Rajesh Khanal, The Kathmandu Post, October 25, 2019
Nepal’s trade deficit shrank 3 percent year-on-year in the first two months of the fiscal year, which officials attributed to wider restrictions on the import of luxury goods and a rise in exports.
According to the current macroeconomic report published by Nepal Rastra Bank, the country’s trade deficit amounted to Rs211 billion during the two-month period from mid-July to mid-September, down from Rs217.64 billion during the same period last year. During the same period, Nepal exported goods worth Rs12.15 billion, up 26 percent year-on-year while imports fell 1.2 percent to Rs22.95 billion.
Nepal has seen a negative growth in imports during the past five years. Imports from India account for 62 percent of the total imports, according to the central bank’s statistics. In the first two months of 2015-16, Nepal’s imports were down 17.5 percent.
Nepal's third-country imports fell sharply by 19.8 percent while those from India dropped 2 percent, the central bank said. The country’s trade balance has also improved with the fall in imports of vehicles and spare parts and petroleum products which are the largest imports from India.
During the period, imports of vehicles and spare parts fell 9.3 percent to Rs16.30 billion. Oil imports declined 8 percent to Rs28.46 billion.
Baikuntha Aryal, secretary of the Ministry of Industry, Commerce and Supplies, attributed the drop in the trade deficit to the implementation of government policies aimed at reducing imports and boosting exports. “The government has enforced import restrictions on a number of luxury goods without going against the norms of the World Trade Organisation,” said Aryal, adding that the policy measures had started showing results.
Nepal’s imports from China, however, were up 39.2 percent over the period. Aryal said imports from China might have increased due to an increased inflow of goods such as clothes, fruits and electronic goods for the festival season.
Shipments to India jumped 46 percent while export earnings from the northern neighbour fell 17.4 percent. Export earnings from third countries rose by less than 1 percent.
Over the period, earnings from the export of cardamom, cinnamon, handicrafts and thread to the southern neighbour almost doubled.
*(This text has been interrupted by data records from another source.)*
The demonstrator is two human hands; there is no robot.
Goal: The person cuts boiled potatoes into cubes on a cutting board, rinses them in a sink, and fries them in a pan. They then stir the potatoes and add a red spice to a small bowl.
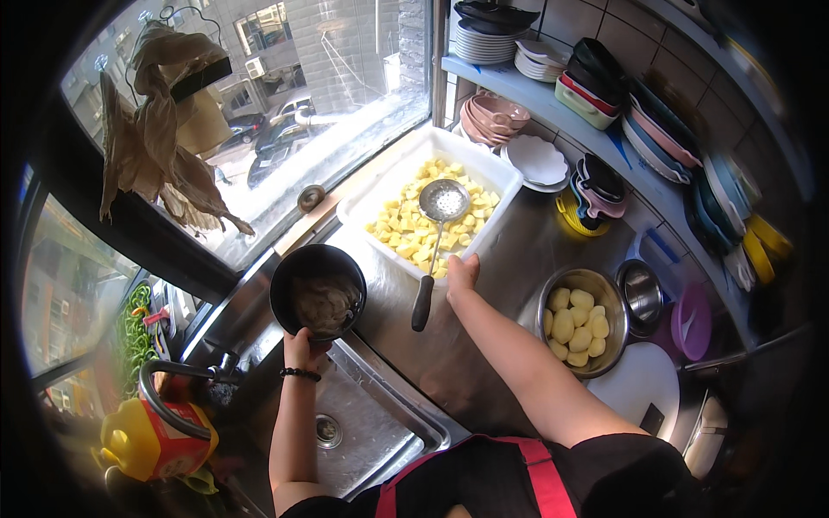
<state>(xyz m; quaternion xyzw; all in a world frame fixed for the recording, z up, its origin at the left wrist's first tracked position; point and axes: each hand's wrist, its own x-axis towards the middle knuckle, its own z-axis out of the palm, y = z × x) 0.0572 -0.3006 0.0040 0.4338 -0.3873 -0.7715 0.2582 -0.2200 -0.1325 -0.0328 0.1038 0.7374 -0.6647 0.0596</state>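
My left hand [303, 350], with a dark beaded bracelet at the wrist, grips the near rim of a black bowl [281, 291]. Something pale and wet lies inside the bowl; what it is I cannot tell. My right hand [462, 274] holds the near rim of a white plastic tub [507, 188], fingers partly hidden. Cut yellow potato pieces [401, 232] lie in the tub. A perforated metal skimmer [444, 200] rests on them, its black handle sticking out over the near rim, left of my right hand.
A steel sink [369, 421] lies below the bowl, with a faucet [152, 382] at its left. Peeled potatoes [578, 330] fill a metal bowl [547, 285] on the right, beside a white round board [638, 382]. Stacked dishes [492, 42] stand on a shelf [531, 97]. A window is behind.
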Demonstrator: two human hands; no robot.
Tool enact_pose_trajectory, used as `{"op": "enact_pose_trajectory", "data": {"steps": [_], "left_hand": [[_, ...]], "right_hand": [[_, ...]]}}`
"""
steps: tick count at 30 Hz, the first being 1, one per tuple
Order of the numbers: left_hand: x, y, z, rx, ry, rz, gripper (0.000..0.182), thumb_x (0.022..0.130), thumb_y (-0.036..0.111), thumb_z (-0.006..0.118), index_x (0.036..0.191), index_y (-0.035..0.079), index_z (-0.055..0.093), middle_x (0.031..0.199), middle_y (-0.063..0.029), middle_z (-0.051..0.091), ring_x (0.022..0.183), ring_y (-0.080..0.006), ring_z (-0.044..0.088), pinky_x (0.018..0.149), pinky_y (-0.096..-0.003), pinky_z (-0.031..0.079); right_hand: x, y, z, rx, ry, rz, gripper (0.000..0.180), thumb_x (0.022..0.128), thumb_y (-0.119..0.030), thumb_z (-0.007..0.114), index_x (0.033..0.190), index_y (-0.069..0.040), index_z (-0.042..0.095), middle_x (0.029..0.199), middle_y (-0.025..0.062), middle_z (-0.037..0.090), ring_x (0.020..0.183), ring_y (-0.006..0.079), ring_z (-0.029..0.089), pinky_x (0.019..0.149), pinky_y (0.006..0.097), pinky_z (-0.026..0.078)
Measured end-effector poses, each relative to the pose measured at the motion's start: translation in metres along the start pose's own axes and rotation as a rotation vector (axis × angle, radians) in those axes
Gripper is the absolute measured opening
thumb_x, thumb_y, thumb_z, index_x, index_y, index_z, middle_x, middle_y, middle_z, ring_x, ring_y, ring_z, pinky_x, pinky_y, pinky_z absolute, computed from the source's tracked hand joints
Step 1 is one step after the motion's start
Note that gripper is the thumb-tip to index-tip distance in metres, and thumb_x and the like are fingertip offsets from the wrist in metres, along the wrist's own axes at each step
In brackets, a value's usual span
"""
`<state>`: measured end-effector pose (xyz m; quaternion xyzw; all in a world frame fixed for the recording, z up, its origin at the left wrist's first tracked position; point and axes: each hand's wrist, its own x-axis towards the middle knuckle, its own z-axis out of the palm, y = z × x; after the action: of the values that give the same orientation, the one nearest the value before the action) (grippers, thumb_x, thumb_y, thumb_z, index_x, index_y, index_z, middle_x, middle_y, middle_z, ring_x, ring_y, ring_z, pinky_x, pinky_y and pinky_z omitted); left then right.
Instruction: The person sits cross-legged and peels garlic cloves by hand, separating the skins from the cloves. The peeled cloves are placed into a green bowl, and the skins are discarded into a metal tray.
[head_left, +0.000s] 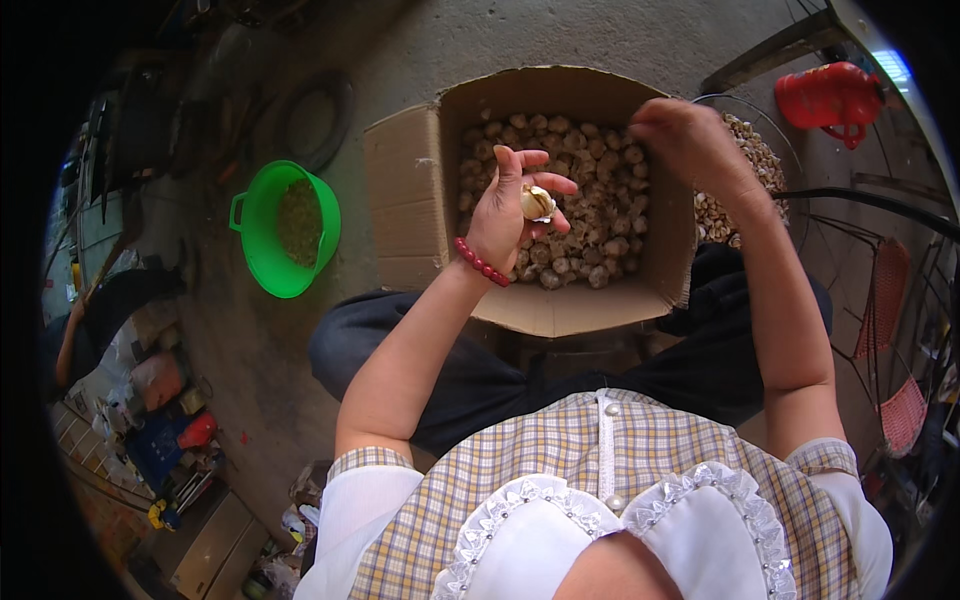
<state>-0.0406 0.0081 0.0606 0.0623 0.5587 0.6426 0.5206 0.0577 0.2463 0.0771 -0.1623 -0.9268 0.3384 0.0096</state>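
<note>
A partly broken garlic bulb (538, 204) rests against the palm and lower fingers of my left hand (504, 201), whose thumb and other fingers are spread. This hand, with a red bead bracelet at the wrist, is above an open cardboard box (409, 195). Inside the box lie many whole garlic bulbs (598, 276) and loose papery skins. My right hand (686, 139), blurred, is over the box's right rim with fingers bent; whether it holds anything is unclear. Beside the box, partly behind my right forearm, separated garlic cloves (754, 154) lie heaped in a round container.
A green plastic basin (330, 229) with yellowish-green contents stands on the concrete floor at left. A tire (319, 120) lies beyond it. At upper right are a red plastic vessel (825, 94) and a bench-like frame (772, 52). Assorted household items crowd the lower left.
</note>
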Motion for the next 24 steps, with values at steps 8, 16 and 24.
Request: {"op": "enact_pose_trajectory", "data": {"steps": [8,16,24], "left_hand": [[-0.006,-0.006,0.012,0.196,0.027,0.087,0.078,0.088,0.070,0.024,0.127,0.004,0.040,0.100,-0.0086,0.060,0.070,-0.0144,0.062,0.052,-0.0210,0.045],[-0.002,-0.009,0.004,0.102,-0.024,0.089,0.077,0.086,0.071,0.027,0.118,0.003,0.044,0.094,-0.0087,0.061,0.066,-0.0128,0.061,0.047,-0.0178,0.041],[0.003,-0.004,-0.006,-0.138,-0.099,-0.003,0.063,0.095,0.061,0.028,0.104,0.004,0.054,0.094,-0.0063,0.062,0.076,-0.0118,0.060,0.051,-0.0183,0.039]], "right_hand": [[-0.023,-0.068,0.056,0.550,-0.311,0.031,0.018,0.085,-0.016,0.066,0.084,0.002,0.067,0.068,0.0084,0.067,0.059,0.0151,0.061,0.057,0.0290,0.048],[-0.020,-0.058,0.047,0.745,-0.471,0.172,0.023,0.094,-0.019,0.057,0.092,0.001,0.066,0.070,0.0022,0.062,0.065,0.0069,0.054,0.059,0.0248,0.045],[-0.015,-0.053,0.044,1.053,-0.425,0.386,0.020,0.097,-0.023,0.054,0.100,-0.005,0.063,0.078,-0.0011,0.060,0.069,0.0037,0.053,0.060,0.0172,0.041]]}}
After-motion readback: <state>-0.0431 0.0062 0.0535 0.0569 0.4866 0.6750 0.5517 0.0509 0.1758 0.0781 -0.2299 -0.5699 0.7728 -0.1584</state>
Exports of Nepali lokta paper and its products and other handicraft items to third countries also increased by a notable amount.
According to Aryal, the increase in the cash incentive provided to exporters to 5 percent has also impacted the export of a number of items including handicrafts.
With the expanding trade deficit in check, the country’s balance of payments showed a surplus of Rs8.83 billion compared to a deficit of Rs25.45 billion in the same period last year. The current account deficit to came down to Rs21.79 billion from Rs35.16 billion, providing a cushion in the country’s foreign currency reserves.
According to the central bank, the country’s foreign currency reserves increased to Rs1.07 trillion in mid-September from Rs1.03 trillion in mid-July. The amount is enough to pay for the import of goods and services for 8.4 months.